The Traditional Cornish Pasty.

A traditional Cornish Pasty dates back to the 13th century and unsurprisingly is the source of much discussion. When I say discussion I mean argument!

However to call this dish famous in the UK would be an understatement. Any foodstuff name-checked in classics like the Robin Hood Chronicles, the Canterbury Tales and no less than three works of Shakespeare is no shrinking violet.

In short, the humble Cornish pasty is nothing more than a ‘hand pie’ as I see them called on the web. The filling is with four very good things and some salt and pepper.

Those four things are Potato, Onion, Swede (rutabaga elsewhere) and finally beef. It is then seasoned and wrapped in a pastry.

Afterward, it is baked in a slow oven to allow the flavours and juices to play. They are delicious straight from the oven but even better at room temperature if you ask me.

A traditional Cornish Pasty dates back to the 13th century and is wrapped in all sorts of rumour and mystery, this version is as trad as it gets and it is unbelievable how much flavour you can get from such simple ingredients.

Pastry is important…

I have a few pies here on Krumpli. I usually advocate using store bought puff pastry for both my beef and ale pie and my chicken and mushroom pie.

Without reservation I recommend making your own pastry for a Cornish pasty. It is simple an all you have to do is work cold and use a food processor.

The most important aspect of the pastry is to lock in both the ingredients but also the steam and juices. That is the key to the flavour!
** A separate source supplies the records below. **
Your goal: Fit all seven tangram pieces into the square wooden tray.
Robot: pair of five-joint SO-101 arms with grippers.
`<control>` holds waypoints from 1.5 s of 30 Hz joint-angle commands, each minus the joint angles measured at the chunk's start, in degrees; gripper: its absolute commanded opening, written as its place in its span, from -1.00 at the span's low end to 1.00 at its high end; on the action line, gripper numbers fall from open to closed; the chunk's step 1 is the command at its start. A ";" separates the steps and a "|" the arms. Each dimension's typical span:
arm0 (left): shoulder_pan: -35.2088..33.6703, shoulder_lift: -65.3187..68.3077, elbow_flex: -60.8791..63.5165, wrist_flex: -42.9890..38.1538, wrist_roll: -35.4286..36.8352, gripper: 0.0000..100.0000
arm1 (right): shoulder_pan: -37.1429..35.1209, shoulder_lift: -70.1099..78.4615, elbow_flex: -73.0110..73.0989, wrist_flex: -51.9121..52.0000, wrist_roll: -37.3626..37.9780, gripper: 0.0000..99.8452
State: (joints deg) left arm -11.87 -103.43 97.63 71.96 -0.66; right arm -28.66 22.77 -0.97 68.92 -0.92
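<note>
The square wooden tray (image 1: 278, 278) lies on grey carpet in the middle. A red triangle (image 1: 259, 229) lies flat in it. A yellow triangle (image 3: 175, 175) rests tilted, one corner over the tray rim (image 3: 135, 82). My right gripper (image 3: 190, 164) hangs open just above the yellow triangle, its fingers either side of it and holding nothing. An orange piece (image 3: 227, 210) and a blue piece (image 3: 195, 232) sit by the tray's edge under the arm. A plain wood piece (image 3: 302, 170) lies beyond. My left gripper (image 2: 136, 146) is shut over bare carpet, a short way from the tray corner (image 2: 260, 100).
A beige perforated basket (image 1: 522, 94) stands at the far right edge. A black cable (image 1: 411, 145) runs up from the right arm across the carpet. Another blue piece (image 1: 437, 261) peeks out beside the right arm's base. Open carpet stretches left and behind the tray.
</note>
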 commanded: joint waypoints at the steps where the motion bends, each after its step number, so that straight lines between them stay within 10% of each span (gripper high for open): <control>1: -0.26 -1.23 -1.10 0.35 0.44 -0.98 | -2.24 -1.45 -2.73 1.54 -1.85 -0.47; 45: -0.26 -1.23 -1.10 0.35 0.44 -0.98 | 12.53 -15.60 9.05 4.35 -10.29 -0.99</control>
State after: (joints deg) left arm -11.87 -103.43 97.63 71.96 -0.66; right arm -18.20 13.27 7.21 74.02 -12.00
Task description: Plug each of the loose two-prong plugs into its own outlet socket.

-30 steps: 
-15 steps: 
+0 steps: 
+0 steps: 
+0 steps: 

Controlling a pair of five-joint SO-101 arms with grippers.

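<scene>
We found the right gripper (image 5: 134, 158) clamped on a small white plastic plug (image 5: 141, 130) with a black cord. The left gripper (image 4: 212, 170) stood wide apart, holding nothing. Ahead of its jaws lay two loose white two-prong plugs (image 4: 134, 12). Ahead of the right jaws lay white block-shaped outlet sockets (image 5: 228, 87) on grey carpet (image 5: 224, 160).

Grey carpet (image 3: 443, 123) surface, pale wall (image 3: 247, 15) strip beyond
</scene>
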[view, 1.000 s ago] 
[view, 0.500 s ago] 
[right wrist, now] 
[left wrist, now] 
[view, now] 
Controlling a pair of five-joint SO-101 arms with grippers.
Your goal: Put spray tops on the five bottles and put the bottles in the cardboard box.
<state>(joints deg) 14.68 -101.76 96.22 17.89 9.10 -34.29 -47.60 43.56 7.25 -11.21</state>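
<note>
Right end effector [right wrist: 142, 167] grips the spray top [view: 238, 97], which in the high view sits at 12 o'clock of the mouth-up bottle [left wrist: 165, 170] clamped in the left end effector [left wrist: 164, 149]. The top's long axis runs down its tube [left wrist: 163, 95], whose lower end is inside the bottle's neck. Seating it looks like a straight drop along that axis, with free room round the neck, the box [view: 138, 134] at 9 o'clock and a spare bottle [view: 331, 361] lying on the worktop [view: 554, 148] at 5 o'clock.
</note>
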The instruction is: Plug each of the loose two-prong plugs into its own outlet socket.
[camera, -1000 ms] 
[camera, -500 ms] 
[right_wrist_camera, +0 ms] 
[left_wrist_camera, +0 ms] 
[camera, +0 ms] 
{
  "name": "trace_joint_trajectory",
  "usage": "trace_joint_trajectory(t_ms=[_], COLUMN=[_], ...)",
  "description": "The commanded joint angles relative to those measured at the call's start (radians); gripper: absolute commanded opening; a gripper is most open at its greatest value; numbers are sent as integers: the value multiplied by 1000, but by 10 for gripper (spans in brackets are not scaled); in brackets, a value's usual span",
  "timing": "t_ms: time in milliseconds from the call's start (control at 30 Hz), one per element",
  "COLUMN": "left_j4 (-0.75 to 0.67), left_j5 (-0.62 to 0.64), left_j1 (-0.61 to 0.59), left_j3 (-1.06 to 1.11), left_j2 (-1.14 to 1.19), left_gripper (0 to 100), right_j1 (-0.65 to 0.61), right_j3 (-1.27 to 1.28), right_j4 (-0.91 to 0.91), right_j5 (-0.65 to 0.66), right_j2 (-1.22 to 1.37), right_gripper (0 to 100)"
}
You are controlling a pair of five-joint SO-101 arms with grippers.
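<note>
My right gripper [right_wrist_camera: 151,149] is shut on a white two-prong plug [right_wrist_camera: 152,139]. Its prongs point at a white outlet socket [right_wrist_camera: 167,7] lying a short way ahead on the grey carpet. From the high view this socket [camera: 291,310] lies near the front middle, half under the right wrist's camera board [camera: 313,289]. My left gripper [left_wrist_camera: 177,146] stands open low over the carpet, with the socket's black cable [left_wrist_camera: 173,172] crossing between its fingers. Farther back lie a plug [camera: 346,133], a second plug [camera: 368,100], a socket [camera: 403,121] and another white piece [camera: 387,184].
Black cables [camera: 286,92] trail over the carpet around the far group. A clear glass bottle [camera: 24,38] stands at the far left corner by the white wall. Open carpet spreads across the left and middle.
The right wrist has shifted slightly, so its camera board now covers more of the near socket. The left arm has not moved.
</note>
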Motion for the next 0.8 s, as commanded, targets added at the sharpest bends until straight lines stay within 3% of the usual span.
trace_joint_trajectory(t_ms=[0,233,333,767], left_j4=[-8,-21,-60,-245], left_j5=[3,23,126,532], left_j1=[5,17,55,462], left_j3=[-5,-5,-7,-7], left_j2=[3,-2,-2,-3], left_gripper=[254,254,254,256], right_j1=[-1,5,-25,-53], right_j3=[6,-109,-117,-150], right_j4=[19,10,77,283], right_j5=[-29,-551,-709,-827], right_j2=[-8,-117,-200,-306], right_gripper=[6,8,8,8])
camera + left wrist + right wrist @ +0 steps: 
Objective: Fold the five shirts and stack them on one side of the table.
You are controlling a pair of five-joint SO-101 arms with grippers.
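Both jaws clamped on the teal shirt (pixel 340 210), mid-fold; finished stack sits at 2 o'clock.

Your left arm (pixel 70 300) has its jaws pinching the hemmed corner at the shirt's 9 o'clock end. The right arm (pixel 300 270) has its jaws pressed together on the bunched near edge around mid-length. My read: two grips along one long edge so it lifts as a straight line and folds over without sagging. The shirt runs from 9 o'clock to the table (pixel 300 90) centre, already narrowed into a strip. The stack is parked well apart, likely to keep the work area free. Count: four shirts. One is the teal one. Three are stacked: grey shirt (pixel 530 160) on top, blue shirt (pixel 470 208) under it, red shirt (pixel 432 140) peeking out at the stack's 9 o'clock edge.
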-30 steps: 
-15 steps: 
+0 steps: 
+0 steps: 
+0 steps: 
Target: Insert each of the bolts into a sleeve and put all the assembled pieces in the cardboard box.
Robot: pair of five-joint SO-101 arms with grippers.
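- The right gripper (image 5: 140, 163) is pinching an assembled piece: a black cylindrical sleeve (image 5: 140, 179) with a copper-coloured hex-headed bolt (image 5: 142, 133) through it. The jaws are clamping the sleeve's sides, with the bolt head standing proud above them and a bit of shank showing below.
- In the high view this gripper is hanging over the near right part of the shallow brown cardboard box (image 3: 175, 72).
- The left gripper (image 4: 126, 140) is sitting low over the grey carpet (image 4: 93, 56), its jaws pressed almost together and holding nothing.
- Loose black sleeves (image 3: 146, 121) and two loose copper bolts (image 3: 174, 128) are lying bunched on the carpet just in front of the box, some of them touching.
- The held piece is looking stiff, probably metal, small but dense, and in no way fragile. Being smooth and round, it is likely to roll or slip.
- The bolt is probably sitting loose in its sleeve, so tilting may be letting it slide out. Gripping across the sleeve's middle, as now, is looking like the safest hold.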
If you liked this recipe, you should like this one too!  Cottage Pie: Right Back To My Childhood

As a result of this a shortcrust pastry is perfect. Mixing half butter and lard as the fat content really maximises this function.

Traditionally food of Cornish ‘miners’, if rumour is to be believed. The crimped crust serves as a hand hold and was discarded, because, well mucky hands of course.

By all means feel free to do this but I would advise you to have your head checked. The crust is the best bit!

I’ll leave you with one final bit of pasty trivia. A pasty crimped by a left handed person is called a cock pasty and a pasty crimped by a right handed pasty is a hen pasty, because… Well because nobody knows but do some digging and you will find plenty of folklore! In fact here is a good place to start!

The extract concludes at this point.